Posted by bigwords88 on January 31, 2010

I’m barely getting the chance to sit down for five minutes at a time before something (or someone) interrupts me, so if I’m conspicuous by absence anywhere it really isn’t my fault. If you remember my irritation at possibly having my brother come to stay, along with his family, then I’m pleased to say they have found somewhere. It’s smaller than they wanted, but it will suffice in the interim. I’m less pleased to say they have roped me in to the idiotic rush to do everything over the course of two weekends (which is why I’m not in the best mood), and this decision means that, alongside the Herculean efforts I’m making to be everywhere I’m meant to be, I also have more work when I ought to be relaxing.

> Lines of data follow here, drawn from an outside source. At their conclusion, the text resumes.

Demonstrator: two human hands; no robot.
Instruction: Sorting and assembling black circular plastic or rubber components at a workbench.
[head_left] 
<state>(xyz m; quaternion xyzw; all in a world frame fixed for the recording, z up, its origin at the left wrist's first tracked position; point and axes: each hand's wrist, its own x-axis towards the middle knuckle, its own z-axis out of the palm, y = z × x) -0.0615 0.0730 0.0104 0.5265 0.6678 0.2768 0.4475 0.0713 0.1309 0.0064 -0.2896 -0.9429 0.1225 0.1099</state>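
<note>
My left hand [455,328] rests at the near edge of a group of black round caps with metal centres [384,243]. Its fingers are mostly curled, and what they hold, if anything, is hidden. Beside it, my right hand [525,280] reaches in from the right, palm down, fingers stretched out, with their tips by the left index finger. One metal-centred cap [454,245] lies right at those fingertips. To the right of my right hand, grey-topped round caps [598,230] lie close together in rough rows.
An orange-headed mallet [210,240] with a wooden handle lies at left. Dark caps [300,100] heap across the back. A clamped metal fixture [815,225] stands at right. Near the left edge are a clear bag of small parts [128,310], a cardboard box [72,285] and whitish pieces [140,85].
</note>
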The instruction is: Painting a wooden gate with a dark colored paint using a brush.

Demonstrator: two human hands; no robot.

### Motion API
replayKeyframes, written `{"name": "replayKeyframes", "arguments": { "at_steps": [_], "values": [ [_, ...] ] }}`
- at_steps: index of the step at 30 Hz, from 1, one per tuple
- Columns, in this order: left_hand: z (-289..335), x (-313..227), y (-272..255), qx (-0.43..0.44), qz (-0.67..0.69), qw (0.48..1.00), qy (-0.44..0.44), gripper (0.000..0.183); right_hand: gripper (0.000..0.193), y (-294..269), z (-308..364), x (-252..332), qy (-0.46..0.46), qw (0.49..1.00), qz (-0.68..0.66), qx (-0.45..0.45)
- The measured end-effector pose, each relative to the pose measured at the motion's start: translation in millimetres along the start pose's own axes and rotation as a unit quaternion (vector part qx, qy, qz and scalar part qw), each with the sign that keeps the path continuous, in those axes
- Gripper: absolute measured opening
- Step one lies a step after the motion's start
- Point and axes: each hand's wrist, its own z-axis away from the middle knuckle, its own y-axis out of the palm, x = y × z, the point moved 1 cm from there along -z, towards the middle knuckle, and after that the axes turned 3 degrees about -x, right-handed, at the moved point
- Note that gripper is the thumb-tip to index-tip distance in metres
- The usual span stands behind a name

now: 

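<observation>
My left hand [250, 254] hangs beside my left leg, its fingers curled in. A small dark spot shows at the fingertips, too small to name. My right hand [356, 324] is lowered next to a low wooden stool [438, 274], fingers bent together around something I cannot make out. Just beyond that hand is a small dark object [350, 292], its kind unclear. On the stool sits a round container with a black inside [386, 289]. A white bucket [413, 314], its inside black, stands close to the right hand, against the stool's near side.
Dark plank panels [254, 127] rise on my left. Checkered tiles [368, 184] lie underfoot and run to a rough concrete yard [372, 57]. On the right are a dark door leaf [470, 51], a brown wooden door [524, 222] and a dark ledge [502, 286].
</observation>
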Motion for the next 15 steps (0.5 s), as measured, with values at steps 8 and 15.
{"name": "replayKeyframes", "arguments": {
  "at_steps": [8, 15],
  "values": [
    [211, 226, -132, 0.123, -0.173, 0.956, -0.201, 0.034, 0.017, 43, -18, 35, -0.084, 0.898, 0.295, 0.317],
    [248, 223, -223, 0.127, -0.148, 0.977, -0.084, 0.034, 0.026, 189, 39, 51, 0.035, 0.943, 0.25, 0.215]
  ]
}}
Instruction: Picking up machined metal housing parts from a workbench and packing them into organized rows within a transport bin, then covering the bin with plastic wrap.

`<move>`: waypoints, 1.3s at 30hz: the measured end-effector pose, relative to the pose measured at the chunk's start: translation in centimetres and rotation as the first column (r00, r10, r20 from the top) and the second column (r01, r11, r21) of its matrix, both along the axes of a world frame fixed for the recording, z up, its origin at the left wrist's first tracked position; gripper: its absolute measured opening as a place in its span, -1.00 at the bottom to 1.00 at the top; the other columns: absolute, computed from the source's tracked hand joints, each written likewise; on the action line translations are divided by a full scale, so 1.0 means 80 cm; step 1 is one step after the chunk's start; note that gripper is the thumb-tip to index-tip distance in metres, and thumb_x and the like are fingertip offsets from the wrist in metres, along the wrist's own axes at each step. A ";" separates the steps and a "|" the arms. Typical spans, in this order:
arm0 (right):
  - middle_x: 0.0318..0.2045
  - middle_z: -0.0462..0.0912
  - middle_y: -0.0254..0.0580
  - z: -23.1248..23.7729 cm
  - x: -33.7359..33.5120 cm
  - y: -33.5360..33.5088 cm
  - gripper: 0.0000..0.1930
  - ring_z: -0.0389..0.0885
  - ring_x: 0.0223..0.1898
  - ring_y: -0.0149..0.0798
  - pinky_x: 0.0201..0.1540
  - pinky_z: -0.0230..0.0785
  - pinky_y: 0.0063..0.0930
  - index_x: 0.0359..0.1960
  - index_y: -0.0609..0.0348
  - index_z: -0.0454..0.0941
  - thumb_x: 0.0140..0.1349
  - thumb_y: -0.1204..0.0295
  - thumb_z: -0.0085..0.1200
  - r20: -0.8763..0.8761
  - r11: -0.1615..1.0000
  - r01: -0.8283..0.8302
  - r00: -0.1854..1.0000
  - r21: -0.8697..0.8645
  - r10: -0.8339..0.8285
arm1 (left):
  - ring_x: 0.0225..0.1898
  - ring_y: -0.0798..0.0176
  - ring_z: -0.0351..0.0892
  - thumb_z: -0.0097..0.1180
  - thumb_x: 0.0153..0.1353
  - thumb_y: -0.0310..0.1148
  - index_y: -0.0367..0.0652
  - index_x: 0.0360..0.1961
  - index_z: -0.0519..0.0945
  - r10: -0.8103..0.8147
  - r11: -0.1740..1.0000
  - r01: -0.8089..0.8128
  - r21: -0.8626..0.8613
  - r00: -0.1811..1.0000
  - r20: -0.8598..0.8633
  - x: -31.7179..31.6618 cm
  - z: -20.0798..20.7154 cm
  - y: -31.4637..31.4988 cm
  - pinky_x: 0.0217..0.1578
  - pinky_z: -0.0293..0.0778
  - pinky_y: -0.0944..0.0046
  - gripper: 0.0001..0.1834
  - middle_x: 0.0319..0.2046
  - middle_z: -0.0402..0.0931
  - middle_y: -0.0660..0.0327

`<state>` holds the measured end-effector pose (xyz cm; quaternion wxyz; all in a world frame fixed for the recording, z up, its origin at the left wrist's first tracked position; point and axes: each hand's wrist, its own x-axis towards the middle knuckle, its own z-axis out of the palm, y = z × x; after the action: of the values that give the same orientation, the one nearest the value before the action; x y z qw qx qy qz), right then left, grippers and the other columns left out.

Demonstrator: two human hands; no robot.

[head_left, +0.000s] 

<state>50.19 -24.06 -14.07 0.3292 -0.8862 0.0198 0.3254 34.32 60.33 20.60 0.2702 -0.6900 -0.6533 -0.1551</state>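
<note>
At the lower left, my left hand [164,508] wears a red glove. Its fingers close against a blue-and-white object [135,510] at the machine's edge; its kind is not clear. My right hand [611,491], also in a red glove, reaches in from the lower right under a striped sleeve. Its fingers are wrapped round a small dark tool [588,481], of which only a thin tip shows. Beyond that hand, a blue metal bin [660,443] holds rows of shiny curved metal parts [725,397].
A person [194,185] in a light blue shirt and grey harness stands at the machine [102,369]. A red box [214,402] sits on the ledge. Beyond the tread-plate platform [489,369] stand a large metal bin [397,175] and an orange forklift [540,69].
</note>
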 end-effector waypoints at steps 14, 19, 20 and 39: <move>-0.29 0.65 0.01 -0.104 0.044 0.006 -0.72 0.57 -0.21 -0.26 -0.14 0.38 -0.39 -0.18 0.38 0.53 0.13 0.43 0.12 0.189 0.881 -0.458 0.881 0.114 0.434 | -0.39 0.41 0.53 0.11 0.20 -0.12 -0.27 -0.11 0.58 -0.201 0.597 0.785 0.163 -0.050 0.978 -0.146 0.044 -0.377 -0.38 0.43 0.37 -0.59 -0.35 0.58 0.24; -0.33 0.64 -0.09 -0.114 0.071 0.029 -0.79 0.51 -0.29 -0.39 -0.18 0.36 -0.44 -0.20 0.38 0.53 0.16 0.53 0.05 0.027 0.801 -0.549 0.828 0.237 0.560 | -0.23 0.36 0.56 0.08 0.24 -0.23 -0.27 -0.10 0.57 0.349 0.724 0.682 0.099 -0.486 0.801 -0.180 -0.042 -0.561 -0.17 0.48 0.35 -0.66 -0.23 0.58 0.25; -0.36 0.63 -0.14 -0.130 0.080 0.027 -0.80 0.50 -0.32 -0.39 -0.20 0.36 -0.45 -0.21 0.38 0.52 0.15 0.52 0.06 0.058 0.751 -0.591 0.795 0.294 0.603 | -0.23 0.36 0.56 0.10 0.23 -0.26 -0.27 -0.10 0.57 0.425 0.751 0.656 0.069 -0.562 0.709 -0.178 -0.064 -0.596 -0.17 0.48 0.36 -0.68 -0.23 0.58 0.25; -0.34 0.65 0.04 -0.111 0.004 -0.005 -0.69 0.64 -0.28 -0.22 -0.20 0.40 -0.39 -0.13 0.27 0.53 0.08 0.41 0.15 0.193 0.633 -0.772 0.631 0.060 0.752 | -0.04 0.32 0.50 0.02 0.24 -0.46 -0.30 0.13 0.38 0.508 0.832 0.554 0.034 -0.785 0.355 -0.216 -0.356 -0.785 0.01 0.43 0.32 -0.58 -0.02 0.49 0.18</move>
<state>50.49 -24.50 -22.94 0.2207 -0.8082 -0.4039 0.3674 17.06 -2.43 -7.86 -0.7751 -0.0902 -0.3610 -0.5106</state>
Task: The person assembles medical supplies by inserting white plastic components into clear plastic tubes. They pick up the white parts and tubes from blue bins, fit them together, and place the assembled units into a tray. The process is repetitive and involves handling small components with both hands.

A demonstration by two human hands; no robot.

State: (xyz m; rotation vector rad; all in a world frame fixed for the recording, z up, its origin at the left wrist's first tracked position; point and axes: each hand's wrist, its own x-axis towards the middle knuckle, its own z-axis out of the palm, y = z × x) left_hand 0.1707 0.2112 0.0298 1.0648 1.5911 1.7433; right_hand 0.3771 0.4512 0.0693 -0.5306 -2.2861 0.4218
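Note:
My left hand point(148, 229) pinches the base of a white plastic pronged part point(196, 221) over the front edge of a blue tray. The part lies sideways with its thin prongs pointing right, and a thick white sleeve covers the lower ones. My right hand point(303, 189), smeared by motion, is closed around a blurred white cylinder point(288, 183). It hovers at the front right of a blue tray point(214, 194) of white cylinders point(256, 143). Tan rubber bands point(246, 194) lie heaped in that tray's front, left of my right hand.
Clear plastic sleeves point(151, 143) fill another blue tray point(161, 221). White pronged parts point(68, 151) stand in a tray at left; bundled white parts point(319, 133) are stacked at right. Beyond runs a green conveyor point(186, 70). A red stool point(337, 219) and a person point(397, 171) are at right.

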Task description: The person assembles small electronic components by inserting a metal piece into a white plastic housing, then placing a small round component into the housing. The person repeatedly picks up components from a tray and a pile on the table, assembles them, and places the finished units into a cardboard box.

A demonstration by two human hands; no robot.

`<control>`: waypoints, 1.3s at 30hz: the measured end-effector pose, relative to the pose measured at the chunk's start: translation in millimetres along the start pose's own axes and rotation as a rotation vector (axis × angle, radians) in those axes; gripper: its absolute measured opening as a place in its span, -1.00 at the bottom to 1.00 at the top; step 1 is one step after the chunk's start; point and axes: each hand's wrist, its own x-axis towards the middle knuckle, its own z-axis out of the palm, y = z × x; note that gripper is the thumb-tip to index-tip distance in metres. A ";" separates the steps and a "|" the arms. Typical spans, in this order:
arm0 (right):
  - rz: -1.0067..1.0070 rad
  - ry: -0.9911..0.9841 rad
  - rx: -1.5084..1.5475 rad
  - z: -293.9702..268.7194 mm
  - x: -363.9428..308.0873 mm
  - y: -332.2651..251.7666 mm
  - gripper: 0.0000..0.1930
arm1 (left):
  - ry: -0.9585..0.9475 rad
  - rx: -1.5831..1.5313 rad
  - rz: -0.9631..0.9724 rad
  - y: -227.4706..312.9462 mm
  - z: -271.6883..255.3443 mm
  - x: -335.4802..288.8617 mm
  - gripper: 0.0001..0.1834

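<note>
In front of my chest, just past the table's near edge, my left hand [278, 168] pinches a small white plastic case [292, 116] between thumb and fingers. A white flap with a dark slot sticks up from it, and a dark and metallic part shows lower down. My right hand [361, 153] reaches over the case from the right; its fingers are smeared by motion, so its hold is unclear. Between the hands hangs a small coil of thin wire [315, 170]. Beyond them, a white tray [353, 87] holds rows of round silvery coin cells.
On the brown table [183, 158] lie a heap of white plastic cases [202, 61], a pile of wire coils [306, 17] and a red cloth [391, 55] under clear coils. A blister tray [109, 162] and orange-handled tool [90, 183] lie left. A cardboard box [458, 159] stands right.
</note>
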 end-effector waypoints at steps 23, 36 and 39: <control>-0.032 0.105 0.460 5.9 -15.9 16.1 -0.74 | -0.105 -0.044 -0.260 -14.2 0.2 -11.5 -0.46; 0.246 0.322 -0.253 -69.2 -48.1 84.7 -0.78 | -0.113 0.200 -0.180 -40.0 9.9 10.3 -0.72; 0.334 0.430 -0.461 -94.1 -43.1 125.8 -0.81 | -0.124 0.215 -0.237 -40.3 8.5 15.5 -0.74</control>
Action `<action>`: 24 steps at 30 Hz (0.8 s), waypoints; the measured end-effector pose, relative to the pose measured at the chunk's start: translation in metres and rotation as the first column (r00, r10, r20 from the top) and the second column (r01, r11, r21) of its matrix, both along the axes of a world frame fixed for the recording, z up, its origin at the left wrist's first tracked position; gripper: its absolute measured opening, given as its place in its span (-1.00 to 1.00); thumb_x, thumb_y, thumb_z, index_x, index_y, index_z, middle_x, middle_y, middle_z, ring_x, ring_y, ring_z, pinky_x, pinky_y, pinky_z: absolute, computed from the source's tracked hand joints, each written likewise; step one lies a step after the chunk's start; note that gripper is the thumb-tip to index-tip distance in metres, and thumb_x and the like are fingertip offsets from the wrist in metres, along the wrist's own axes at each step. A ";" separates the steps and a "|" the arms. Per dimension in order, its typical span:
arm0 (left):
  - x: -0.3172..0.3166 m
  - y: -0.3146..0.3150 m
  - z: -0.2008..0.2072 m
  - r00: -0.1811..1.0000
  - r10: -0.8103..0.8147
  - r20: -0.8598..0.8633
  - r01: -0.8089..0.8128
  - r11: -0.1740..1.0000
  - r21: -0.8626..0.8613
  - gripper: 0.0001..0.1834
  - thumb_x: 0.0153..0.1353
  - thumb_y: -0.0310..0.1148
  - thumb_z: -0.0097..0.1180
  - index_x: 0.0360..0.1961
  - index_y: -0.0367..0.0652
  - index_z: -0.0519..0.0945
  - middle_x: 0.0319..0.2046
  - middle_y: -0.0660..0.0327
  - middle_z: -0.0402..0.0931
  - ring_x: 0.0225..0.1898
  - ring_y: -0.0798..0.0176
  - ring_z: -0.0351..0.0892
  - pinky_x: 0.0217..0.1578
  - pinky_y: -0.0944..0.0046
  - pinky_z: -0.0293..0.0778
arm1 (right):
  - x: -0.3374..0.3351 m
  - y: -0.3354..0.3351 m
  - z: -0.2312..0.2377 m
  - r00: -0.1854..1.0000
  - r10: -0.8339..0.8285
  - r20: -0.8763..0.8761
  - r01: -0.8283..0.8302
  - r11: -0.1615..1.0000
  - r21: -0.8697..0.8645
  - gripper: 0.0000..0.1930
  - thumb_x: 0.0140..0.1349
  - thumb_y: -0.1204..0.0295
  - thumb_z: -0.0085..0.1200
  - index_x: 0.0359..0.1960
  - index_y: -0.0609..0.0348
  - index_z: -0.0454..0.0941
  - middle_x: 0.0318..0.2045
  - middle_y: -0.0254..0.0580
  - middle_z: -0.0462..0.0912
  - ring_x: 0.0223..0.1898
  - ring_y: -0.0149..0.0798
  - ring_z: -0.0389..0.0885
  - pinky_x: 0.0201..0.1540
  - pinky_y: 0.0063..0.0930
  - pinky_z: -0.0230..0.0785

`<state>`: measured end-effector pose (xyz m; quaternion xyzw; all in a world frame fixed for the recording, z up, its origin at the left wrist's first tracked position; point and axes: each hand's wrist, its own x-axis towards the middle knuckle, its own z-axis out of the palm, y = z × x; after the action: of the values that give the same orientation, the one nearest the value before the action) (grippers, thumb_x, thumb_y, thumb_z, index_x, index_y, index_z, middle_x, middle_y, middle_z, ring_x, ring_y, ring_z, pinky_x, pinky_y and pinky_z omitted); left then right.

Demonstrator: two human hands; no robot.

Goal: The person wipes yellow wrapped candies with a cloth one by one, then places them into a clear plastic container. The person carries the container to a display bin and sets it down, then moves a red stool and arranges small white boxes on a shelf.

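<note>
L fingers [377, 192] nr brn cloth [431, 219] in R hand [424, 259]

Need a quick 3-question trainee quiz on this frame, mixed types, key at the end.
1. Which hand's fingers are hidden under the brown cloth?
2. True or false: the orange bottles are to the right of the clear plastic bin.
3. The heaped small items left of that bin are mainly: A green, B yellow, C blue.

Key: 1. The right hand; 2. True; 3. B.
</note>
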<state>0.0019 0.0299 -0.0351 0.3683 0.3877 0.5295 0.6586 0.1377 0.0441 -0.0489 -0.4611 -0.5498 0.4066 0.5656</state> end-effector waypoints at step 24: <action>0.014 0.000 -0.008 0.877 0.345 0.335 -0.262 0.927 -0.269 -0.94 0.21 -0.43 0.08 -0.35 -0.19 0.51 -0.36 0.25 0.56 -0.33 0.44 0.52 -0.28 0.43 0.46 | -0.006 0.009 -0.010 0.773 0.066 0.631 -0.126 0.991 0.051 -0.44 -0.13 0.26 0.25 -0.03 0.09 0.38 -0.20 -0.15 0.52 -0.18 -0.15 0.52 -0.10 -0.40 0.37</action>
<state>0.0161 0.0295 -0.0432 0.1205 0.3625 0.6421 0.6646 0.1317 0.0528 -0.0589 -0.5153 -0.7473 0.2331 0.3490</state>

At this point I don’t know if I’ll ever manage to untangle myself from all my commitments once March rolls around – a month in which, historically, I have been able to catch a breather. I’ve already missed a doctor’s appointment, left books on a train (three, count em’, three), lost my chance to attend Angoulême, fried a classic games console, and mislaid a handwritten manuscript. Things don’t appear to be settling down any, as there is no time set aside next week for myself either. Is this a rant? I don’t know any more, because my short-term memory is fucked. My vision is also being affected by the lack of sleep or rest, though double-vision can be kinda fun if it isn’t permanent. Don’t ask me to re-wire anything though.

Ach. I’m ahead of myself. Backtrack to the last paragraph… The doctor’s appointment was for the nasty evil nipple on my wrist. I’m still thinking that it is needing taken care of, but as I can’t drag myself off to take a shit in peace, I don’t know when I’ll have enough time to take a couple of hours away from the neverending madness. The books I left behind – The Herald Of Coming Good by Gurdjieff, Newton’s Wake by Ken MacLeod and The Chemistry Of Death by Simon Beckett – which I have been half-reading on my journeys, were forgotten as I tried valiantly to stay on schedule. I was offered the chance to travel to Angoulême by a friend who was travelling South for the festival, but with everything that is happening I’m in no position to escape for a few days to read BD, as much fun as it sounds.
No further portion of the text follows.